● Task instructions:
Read the lines below. Copy out any that hold the string "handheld".

#### Source records ####

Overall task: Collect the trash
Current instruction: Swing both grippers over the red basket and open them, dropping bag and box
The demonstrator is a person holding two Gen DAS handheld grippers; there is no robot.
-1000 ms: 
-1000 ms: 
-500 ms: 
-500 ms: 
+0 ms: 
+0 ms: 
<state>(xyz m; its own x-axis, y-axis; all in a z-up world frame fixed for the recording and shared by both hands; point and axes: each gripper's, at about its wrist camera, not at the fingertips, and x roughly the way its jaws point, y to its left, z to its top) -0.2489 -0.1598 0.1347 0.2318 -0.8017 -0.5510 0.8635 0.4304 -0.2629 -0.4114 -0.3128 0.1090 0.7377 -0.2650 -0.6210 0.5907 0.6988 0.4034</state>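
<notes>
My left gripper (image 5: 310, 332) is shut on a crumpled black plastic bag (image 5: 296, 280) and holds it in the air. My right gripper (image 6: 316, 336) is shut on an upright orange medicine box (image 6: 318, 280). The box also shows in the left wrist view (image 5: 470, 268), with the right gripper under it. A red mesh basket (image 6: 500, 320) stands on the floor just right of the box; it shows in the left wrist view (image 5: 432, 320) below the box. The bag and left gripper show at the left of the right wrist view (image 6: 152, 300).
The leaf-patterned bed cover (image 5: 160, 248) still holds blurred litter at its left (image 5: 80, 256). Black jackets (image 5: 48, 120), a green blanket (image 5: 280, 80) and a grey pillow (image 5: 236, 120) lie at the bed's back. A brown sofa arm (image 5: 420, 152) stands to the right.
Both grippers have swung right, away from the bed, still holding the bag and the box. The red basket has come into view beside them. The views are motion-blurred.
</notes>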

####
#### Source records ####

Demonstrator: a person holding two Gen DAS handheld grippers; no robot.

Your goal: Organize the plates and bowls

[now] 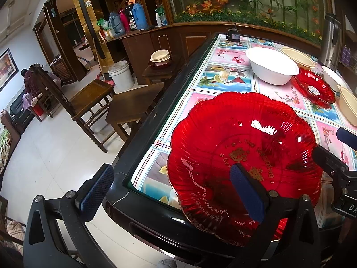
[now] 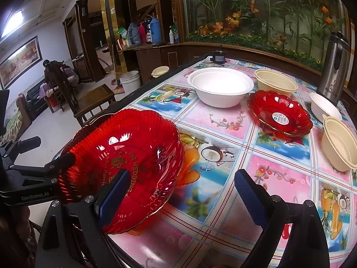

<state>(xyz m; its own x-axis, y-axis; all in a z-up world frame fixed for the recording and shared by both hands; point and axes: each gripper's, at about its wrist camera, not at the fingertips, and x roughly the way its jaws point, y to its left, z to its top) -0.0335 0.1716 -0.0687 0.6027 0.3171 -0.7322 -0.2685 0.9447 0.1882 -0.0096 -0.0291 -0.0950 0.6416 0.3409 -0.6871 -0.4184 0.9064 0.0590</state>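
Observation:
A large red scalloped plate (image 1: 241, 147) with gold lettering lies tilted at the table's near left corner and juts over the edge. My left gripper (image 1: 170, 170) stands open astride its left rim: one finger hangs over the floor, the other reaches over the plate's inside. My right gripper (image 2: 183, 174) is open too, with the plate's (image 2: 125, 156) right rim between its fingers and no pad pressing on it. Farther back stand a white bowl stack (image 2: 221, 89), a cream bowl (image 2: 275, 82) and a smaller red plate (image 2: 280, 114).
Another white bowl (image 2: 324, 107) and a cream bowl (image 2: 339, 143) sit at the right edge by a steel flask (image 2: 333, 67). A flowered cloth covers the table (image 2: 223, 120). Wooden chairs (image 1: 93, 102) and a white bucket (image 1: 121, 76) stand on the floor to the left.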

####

● Response:
The demonstrator is a person holding two Gen DAS handheld grippers; there is no robot.
Demonstrator: a person holding two Gen DAS handheld grippers; no robot.

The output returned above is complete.